Following the National Executive Council (NEC) meeting held at the University of Calabar on Monday, December 5, a statement from the Union's president, Emmanuel Osodeke, stated that education loans had been a colossal failure in Nigeria and some other nations where they had been implemented.
The lecturers also appealed to well-meaning Nigerians to pressure the government into releasing the members' withheld salaries, adding that they view the pro-rata payment of salaries to some of its members in October as casualization. It read; At its National Executive Council (NEC) meeting, the Academic Staff Union of Universities (ASUU), which was held at the University of Calabar, assessed the status of our struggle at the time and made the following decisions:
1. NEC expressed worry over the government's gradual withdrawal from supporting public universities through the proposed introduction of education loans, which have been a colossal failure in our country and several other nations where they have been implemented. We find it disturbing that the program's proponents are so keen to impose the policy on Nigerians when they have done more to drive our nation's working class into poverty via blatant incompetence in managing the nation's economic fortunes.

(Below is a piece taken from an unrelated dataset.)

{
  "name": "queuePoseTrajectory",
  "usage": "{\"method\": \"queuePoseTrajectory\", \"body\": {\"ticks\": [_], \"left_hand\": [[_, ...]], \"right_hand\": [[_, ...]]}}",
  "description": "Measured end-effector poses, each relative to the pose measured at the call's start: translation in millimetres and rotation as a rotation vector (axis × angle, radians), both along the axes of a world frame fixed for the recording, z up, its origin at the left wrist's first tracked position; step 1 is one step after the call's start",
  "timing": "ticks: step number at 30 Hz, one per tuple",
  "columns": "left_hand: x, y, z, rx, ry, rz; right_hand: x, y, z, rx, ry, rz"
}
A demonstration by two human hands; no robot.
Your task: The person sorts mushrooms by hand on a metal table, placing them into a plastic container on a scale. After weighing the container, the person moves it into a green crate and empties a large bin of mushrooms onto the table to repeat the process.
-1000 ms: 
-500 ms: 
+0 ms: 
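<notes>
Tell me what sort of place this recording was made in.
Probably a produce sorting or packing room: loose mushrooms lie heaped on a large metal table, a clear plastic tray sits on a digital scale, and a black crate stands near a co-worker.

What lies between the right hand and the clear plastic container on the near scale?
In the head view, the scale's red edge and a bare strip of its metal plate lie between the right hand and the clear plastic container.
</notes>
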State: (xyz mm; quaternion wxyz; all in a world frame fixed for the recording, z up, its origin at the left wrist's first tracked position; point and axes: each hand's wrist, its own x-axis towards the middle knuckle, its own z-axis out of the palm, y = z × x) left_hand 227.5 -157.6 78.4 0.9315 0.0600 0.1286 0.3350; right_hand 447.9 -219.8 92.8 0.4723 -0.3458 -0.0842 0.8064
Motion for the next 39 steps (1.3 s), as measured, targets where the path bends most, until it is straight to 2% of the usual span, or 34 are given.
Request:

2. The Union is troubled by the covert actions taken by the government to introduce various fees that will make a university education out of the price range of the low-income Nigerian students and their parents.
3. The Union draws Nigerians' attention to the unresolved matter of the 2009 FGN-ASUU Agreement, which was the primary issue that resulted in the recently suspended strike. More concerning is the government's increasingly anti-labor stance, which is suggestive of efforts to renege on the principle of collective bargaining agreements. The government's haughty insistence on accepting an award rather than a salary package that was negotiated is rejected in its entirety by NEC.
4. The meeting also discussed and denounced the government's efforts to devalue intellectual work, as evidenced by the prorated salaries paid to our members in October 2022 and the ongoing withholding of their salaries for the previous eight (8) months, even though the backlog of work is being handled by our members in a variety of industries.
5. ASUU calls on all well-meaning Nigerians to pressure the government of Nigeria to immediately address all outstanding issues outlined in the FGN-ASUU Memorandum of December 2020. NEC vehemently rejects the current attempts by the ruling class to impose master-slave treatment as a method of relating to Nigerian scholars under any pretext. ASUU members are not slaves; they are citizens. Thank you. Emmanuel Osodeke President 5th December, 2022.